* Task brief *
Reproduce each line from the first in the data through the line that contains "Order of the" exactly; give nothing else.

* Exercise data *
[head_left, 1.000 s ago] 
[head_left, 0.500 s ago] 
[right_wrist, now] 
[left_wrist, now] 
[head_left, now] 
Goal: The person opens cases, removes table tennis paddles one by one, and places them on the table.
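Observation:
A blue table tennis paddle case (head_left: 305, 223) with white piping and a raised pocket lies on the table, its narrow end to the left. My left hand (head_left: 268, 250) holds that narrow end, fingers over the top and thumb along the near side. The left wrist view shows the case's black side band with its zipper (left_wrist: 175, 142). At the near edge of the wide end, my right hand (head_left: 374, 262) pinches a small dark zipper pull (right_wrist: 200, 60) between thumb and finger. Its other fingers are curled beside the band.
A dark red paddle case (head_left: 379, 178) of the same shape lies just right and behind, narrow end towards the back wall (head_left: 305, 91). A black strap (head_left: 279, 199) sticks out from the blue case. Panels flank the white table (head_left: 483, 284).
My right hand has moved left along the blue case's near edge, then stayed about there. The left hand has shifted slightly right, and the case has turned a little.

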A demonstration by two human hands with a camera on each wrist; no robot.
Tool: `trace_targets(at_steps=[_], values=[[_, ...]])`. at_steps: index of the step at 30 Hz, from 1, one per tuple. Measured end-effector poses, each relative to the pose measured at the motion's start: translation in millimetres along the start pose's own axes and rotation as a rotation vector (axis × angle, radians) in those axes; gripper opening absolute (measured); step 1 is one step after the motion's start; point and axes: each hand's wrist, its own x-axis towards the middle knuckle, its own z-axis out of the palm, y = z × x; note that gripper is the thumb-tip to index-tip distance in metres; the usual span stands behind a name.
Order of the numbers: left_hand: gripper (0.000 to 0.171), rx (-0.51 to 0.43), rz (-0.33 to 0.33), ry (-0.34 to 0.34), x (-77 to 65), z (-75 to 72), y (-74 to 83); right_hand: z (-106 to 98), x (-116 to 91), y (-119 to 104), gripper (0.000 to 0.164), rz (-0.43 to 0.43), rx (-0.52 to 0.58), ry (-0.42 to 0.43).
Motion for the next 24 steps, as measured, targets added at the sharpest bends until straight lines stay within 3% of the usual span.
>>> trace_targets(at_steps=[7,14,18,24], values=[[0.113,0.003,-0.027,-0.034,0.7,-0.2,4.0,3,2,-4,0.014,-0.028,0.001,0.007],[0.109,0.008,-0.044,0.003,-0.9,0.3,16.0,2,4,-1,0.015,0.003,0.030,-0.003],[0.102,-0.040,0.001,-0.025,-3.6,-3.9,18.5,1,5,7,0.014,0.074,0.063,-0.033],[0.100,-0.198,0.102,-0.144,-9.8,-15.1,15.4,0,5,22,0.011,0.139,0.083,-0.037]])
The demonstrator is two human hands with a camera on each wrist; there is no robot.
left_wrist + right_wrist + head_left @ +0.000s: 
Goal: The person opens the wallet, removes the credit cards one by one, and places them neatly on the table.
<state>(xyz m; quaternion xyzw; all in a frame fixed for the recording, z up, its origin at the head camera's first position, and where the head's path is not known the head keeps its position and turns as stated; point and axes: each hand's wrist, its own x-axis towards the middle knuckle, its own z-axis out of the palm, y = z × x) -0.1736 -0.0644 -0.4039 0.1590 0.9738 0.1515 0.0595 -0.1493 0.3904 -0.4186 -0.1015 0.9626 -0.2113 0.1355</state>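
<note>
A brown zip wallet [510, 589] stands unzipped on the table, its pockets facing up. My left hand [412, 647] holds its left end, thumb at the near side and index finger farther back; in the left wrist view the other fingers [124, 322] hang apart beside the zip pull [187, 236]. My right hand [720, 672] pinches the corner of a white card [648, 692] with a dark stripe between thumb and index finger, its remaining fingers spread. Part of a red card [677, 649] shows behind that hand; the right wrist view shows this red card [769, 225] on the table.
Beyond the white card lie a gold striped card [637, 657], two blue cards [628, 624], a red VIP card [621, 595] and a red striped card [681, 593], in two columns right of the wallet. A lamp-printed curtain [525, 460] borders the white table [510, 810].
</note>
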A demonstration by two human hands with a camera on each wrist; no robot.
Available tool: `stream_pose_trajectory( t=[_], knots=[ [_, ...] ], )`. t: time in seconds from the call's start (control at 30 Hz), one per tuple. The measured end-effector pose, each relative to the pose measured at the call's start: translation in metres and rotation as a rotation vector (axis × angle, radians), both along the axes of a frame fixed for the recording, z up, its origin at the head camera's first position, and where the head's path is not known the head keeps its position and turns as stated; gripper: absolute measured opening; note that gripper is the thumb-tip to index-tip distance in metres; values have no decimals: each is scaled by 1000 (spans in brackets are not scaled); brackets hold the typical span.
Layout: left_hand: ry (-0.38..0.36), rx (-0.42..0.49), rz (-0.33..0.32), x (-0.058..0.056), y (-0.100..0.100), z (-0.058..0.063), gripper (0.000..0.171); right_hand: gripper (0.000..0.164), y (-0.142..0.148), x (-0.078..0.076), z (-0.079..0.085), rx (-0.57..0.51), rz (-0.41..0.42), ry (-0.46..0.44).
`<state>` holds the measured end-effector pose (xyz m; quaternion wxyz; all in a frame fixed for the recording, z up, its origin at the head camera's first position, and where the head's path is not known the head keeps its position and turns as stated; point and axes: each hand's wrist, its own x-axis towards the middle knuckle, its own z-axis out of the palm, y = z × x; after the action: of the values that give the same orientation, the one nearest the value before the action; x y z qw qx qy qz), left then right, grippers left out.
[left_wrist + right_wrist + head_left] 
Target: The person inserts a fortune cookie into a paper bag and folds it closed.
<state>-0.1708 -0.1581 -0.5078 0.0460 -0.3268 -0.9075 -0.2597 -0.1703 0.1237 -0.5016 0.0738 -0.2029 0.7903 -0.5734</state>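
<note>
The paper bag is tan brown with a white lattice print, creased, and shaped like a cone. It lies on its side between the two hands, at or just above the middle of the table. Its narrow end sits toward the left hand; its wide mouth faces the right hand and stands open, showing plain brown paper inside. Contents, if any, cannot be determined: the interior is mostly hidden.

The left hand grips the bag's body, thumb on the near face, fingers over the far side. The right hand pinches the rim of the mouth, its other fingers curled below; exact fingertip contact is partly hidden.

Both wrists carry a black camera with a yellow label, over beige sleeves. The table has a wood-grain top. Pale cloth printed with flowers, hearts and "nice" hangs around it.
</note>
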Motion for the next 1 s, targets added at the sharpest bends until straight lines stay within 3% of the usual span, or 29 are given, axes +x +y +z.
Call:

* Answer below *
[head_left, 1.000 s ago] 
[head_left, 0.500 s ago] 
[right_wrist, now] 
[left_wrist, now] 
[head_left, now] 
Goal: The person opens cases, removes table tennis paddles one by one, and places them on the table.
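Observation:
A blue table tennis paddle case (head_left: 305, 223) with white piping and a raised pocket lies on the table, its narrow end to the left. My left hand (head_left: 268, 250) holds that narrow end, fingers over the top and thumb along the near side. The left wrist view shows the case's black side band with its zipper (left_wrist: 175, 142). At the near edge of the wide end, my right hand (head_left: 374, 262) pinches a small dark zipper pull (right_wrist: 200, 60) between thumb and finger. Its other fingers are curled beside the band.
A dark red paddle case (head_left: 379, 178) of the same shape lies just right and behind, narrow end towards the back wall (head_left: 305, 91). A black strap (head_left: 279, 199) sticks out from the blue case. Panels flank the white table (head_left: 483, 284).
My right hand has moved left along the blue case's near edge, then stayed about there. The left hand has shifted slightly right, and the case has turned a little.
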
A demonstration by two human hands with a camera on each wrist; no robot.
Tool: `trace_targets(at_steps=[_], values=[[_, ...]])`. at_steps: index of the step at 30 Hz, from 1, one per tuple. Measured end-effector poses, each relative to the pose measured at the motion's start: translation in millimetres along the start pose's own axes and rotation as a rotation vector (axis × angle, radians) in those axes; gripper opening absolute (measured); step 1 is one step after the motion's start; point and axes: each hand's wrist, its own x-axis towards the middle knuckle, its own z-axis out of the palm, y = z × x; note that gripper is the thumb-tip to index-tip distance in metres; the usual span stands behind a name.
Order of the numbers: left_hand: gripper (0.000 to 0.171), rx (-0.51 to 0.43), rz (-0.33 to 0.33), ry (-0.34 to 0.34), x (-77 to 65), z (-75 to 72), y (-74 to 83); right_hand: z (-106 to 98), x (-116 to 91), y (-119 to 104), gripper (0.000 to 0.164), rz (-0.43 to 0.43), rx (-0.52 to 0.58), ry (-0.42 to 0.43).

No further output is required for this answer.